With today's business climate becoming more remote and spread out, information is key, added Douglas Bellin, senior manager, industry business development, Cisco, who spoke about the value of secured industrial intelligence for food and beverage companies.

"Consumers demand to know where their goods are coming from and who was a part of the supply," he emphasized. "Data security is key to this drive toward a full understanding of the supply chain, both internally and for your customers."

Bellin offered up Cisco's aggregated list of things that CEOs worry about in that regard, which also forms a to-do list for Cisco's efforts:

  • Use of information to reduce costs and drive innovation;
  • Flexibility in production capability;
  • How to meet OEE metrics;
  • Reducing energy consumption with sustainability success; and,
  • Information systems to address government reporting and compliance.

Bellin went on to address today's supply chain hot buttons. The typical supply chain that was mostly internal to a company has changed, he said. "That has expanded to outside the wall, to the place where I'm getting billing done, how and when the product gets to the customer's dock. It's expanding even further to suppliers, the ones that make the packaging or raw goods for you. That relationship has to go down to your Tier 2 suppliers, other partners and ultimately to your customers."

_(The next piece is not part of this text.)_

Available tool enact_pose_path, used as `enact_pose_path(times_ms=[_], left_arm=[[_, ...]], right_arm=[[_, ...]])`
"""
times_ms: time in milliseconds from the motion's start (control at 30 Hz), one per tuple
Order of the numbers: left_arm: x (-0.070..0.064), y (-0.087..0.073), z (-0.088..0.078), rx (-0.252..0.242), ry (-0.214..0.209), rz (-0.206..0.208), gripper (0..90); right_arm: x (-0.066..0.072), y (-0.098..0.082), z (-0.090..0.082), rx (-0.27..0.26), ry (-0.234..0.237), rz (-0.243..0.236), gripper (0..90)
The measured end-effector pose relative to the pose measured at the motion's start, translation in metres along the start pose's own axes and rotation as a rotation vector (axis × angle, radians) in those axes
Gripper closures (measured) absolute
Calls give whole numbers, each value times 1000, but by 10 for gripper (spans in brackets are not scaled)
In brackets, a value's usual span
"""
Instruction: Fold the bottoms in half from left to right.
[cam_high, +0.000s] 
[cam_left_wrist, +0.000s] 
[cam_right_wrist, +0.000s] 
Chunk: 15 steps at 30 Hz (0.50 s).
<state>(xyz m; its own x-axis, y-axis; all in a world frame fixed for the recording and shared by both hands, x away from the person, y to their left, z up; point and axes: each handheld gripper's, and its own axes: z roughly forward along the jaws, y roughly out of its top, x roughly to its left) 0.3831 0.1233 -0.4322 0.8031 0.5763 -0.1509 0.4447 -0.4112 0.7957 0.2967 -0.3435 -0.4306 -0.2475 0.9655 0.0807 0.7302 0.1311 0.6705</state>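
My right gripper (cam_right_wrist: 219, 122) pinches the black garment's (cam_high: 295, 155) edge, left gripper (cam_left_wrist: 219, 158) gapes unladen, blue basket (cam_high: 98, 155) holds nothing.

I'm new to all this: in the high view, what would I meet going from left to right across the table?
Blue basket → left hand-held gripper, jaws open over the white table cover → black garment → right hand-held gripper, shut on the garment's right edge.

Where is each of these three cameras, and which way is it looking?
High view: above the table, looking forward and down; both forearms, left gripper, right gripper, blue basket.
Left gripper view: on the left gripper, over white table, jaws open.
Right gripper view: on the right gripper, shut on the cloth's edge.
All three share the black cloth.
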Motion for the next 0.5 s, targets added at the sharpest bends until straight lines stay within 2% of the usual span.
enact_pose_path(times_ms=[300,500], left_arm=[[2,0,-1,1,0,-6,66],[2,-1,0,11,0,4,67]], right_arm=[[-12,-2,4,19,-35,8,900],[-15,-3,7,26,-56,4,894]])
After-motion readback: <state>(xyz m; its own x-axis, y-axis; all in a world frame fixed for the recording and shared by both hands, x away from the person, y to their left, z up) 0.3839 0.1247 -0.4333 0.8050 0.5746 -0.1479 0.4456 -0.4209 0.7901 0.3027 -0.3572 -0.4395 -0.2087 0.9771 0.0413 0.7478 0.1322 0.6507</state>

A good example of that, Bellin said, is your carton supplier. What happens when his conveyor breaks down, and he can't supply those boxes? You find out about it when you run out of boxes, and that's probably too late. What if that supplier was integrated in a way that you were alerted when that conveyor broke and the consequences were realized? You probably could affect a contingency plan for alternate supply.

"It gets worse, though," Bellin stated. "Remember, those suppliers have suppliers, who have suppliers, so we have to somehow connect all those sources. Supply chain complexity has doubled in recent years." This can be handled, Bellin said, but once your information flow is outside your walls, your control breaks down. "So does your security," he added.

So how big are these risks, even inside the firewall? That's hard to know, Bellin explained, since only 2% of incidents are reported, as companies try to protect their reputations. "But of those we are aware of, 49% of intrusions are though the corporate WAN and business network," he said.

Bellin stressed that companies should think in terms of "defense in depth." That's looking at all the areas in the organization and designing the architecture right behind that. "If you look at the physical architecture, and if you have routing and switching down on the factory floor, do you have lockouts in there? Securing computers is pretty easy. You can virus protect them or put a firewall between them and sensitive areas."

Other devices pose other problems, but have to be looked at carefully. "But if you bring all those defenses together, if one area is breached, the others can be there to back them up, and stop [an intrusion] from spreading across the environment."